It's particularly ironic that Judge Sutton was willing to give so little deference to Loving given that he was willing to defer to the Supreme Court's one-line order in Baker v. Nelson, which dismissed "for want of a substantial federal question" an appeal from a state court decision upholding a same sex marriage ban. As Judge Posner noted in the Seventh Circuit's marriage equality case, Supreme Court precedent no longer binds lower courts when there have been intervening changes in the doctrine, and "Baker was decided in 1972—42 years ago and the dark ages so far as litigation over discrimination against homosexuals is concerned." ...

It's disheartening that Judge Sutton was so willing to follow the essentially defunct Baker and so unwilling to follow the still vibrant Loving. Because if Loving is right, Jeff Sutton is wrong.
There are other legal technicalities addressed that make reading the whole article worthwhile but the gist of it is right, true and just ... unlike Judge Sutton's decision.

Thursday, November 13, 2014

 

Divining the Court


A brief note:

On November 10, Justice Sonia Sotomayor granted a temporary stay to the State of Kansas to prevent the immediate implementation of same-sex marriages in the state.

This was similar, indeed, legally speaking, identical, to what happened back in October with Idaho's request for a stay on same-sex marriage. Then, Justice Kennedy granted a temporary stay which, after submissions, was immediately dissolved by the full court. No dissents were noted. It seemed a routine "Yes, yes ... we'll listen to you but now go away" exercise.
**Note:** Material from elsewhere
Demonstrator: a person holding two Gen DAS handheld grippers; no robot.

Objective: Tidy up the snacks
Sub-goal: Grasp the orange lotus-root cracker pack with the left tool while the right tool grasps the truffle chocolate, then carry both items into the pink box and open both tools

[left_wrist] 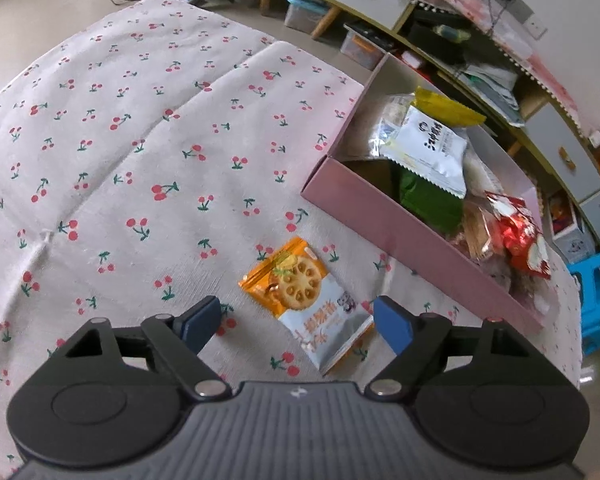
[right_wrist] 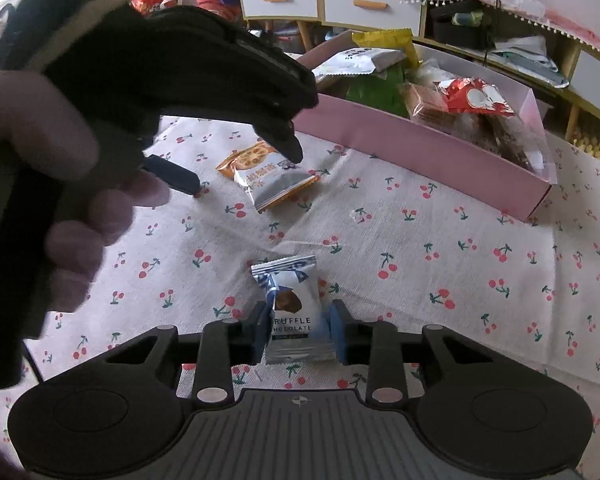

Between the Idaho and Kansas requests, however, the Sixth Circuit came down with its decision upholding same-sex marriage bans in Michigan, Kentucky, Ohio and Tennessee.

The stay in Kansas' case was also dissolved when submitted to the full court ... but with two, and only two Justices dissenting. Unsurprisingly, the dissenters were Justice Scalia and Justice Thomas.

Now here is where the reading of SCOTUS tea leaves gets tricky and why it such a dangerous profession: the previous order dissolving the Idaho stay didn't note any dissents but this time, after the Sixth Circuit's decision, dissents were noted ... but by only two Justices.

Does this tell us anything about what will happen when the court, it now seems inevitably, decides the issue? Could we have a 7-2 ruling in favor of same-sex marriage as a constitutional right? I've long suspected that Justice Roberts doesn't want to be known as the 21st Century's Roger B. Taney. Could Justice Alito now be willing to hold his nose and, based on precedence, as in Lawrence, Windsor and Loving, be willing to go along?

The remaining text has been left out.